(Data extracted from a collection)

● ● ● ● ●

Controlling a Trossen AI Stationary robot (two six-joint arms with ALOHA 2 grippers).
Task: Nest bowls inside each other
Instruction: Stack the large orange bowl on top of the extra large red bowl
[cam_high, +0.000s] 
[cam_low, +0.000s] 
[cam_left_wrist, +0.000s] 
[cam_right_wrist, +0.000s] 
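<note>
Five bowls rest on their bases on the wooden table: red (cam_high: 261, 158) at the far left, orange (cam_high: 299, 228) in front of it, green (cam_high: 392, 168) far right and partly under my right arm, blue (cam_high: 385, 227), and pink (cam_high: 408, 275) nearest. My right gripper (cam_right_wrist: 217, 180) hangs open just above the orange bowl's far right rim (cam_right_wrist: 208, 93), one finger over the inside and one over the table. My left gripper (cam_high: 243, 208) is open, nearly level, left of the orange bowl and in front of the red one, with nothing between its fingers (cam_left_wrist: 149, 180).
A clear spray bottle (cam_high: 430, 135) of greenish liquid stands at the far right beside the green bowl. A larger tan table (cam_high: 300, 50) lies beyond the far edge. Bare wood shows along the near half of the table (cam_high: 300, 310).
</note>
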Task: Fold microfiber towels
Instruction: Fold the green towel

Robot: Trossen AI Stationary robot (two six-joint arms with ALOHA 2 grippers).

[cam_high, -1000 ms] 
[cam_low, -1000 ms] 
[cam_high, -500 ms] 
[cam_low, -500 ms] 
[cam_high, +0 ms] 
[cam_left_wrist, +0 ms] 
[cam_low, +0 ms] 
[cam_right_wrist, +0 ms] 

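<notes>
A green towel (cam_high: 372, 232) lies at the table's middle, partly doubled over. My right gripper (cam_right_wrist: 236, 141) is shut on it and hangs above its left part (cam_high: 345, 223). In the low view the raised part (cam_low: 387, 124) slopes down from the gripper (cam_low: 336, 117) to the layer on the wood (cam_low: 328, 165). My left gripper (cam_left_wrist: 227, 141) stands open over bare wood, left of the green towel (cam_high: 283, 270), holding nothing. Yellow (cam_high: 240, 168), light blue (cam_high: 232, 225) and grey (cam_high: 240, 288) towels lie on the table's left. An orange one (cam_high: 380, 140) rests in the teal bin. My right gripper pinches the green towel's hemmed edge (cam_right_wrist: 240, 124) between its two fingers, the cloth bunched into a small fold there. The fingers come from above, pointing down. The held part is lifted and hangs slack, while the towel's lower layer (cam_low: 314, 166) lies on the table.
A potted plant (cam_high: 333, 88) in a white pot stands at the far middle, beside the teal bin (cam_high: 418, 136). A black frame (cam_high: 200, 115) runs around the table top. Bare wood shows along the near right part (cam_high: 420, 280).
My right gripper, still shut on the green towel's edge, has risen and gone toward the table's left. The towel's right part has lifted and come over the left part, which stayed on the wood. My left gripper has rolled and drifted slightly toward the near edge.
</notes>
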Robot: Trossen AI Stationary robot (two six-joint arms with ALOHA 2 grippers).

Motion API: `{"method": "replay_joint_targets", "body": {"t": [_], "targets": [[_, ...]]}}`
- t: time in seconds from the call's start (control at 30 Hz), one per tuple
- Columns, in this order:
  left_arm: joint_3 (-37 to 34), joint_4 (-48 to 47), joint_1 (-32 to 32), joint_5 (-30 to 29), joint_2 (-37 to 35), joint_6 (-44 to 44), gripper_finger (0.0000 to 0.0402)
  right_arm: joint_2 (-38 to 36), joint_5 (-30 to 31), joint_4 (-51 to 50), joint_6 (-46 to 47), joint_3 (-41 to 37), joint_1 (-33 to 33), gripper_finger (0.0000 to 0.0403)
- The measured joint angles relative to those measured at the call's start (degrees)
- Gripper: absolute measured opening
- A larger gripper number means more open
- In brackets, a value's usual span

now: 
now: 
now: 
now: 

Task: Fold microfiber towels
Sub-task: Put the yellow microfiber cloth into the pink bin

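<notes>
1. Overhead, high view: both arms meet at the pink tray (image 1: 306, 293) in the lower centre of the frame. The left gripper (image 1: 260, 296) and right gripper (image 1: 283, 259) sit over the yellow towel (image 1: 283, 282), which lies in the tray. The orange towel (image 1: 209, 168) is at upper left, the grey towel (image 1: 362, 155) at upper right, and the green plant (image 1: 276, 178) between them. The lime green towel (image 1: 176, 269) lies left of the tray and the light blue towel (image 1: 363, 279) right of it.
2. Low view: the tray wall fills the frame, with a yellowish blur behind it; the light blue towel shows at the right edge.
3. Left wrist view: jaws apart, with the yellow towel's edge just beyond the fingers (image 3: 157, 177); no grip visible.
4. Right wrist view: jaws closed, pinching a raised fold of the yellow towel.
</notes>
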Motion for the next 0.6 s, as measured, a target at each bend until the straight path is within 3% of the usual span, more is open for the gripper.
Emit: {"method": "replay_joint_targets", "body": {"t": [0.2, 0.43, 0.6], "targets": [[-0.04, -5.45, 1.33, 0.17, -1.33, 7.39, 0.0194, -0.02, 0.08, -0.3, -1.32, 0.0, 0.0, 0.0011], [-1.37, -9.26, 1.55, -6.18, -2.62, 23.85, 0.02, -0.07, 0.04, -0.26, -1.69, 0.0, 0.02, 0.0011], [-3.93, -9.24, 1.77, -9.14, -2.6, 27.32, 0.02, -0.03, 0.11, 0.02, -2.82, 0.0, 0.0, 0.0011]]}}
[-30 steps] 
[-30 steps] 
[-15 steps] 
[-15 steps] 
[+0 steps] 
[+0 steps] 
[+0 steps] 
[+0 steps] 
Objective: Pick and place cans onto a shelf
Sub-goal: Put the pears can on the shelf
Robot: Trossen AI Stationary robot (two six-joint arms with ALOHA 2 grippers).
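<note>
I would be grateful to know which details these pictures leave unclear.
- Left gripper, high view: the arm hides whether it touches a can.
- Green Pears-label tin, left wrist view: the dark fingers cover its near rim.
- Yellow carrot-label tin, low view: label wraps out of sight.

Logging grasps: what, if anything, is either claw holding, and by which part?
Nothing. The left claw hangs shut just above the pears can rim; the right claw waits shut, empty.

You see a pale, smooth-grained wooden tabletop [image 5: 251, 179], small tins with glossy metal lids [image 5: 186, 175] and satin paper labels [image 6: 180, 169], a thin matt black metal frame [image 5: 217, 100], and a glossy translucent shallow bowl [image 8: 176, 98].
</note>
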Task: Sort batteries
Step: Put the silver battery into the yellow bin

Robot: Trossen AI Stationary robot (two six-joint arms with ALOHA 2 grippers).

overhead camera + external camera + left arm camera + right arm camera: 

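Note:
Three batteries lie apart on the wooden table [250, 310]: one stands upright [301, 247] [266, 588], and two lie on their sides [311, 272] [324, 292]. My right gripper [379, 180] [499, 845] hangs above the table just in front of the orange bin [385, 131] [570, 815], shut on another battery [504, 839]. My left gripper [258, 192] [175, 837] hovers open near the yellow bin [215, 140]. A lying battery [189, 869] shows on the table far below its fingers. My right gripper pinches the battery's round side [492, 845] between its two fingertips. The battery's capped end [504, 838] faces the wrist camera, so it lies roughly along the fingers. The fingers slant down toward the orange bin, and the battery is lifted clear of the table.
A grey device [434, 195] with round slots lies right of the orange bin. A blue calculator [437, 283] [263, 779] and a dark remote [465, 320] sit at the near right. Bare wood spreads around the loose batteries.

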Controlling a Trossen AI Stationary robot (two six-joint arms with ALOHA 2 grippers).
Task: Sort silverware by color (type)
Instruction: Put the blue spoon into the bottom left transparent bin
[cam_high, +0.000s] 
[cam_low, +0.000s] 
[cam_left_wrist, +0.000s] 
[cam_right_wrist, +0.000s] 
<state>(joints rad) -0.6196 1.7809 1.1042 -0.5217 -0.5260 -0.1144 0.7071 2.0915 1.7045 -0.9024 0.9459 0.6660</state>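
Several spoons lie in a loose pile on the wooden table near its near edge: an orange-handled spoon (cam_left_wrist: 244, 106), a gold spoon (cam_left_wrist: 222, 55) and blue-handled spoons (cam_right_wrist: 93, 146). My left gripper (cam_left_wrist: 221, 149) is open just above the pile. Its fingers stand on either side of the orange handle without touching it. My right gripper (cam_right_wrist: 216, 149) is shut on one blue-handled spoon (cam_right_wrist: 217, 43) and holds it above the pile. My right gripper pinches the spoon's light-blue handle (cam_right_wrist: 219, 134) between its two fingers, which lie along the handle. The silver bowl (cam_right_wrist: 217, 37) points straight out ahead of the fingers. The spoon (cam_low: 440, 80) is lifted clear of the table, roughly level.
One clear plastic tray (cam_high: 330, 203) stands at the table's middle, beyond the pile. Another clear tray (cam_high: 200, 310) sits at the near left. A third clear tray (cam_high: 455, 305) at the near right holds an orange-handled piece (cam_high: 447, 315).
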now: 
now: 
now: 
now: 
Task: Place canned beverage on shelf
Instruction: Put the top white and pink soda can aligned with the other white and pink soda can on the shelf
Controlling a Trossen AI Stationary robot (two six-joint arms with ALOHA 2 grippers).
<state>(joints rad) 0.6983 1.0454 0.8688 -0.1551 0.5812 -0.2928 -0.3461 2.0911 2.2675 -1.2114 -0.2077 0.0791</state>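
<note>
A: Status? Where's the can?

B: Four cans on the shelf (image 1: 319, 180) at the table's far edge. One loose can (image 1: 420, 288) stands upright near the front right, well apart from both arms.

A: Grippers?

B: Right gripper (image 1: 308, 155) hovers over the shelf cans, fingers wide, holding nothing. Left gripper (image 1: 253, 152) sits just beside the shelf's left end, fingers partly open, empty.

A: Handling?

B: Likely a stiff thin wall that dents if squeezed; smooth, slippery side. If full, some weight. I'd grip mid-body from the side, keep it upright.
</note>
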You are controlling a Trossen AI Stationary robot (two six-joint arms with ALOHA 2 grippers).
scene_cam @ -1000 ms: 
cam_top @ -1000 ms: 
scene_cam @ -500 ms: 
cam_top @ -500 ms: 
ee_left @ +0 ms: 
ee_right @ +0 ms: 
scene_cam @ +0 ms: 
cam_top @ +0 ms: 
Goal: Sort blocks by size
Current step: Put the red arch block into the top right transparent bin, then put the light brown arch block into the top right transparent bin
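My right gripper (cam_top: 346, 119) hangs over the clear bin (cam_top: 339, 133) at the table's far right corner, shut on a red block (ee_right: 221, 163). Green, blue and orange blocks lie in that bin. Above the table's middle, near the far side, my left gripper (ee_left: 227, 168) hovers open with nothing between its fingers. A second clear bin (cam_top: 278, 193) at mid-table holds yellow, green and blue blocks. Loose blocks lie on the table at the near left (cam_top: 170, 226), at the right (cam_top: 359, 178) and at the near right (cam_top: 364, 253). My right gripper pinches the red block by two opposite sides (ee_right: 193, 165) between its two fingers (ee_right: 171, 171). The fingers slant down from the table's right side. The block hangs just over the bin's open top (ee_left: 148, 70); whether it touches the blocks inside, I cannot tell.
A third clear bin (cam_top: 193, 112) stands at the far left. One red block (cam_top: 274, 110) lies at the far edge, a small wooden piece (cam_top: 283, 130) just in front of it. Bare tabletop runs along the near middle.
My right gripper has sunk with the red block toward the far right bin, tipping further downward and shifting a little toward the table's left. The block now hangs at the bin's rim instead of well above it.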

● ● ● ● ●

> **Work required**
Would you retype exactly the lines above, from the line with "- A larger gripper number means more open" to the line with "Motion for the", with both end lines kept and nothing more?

> **Task answer**
- A larger gripper number means more open
- In brackets, a value's usual span

now: 
now: 
now: 
now: 

Task: Fold microfiber towels
Sub-task: Put the yellow microfiber cloth into the pink bin

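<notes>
1. Overhead, high view: both arms meet at the pink tray (image 1: 306, 293) in the lower centre of the frame. The left gripper (image 1: 260, 296) and right gripper (image 1: 283, 259) sit over the yellow towel (image 1: 283, 282), which lies in the tray. The orange towel (image 1: 209, 168) is at upper left, the grey towel (image 1: 362, 155) at upper right, and the green plant (image 1: 276, 178) between them. The lime green towel (image 1: 176, 269) lies left of the tray and the light blue towel (image 1: 363, 279) right of it.
2. Low view: the tray wall fills the frame, with a yellowish blur behind it; the light blue towel shows at the right edge.
3. Left wrist view: jaws apart, with the yellow towel's edge just beyond the fingers (image 3: 157, 177); no grip visible.
4. Right wrist view: jaws closed, pinching a raised fold of the yellow towel.
</notes>
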Motion for the next 0.6 s, as measured, a target at each bend until the straight path is within 3% of the usual span, more is open for the gripper.

The answer given here is complete.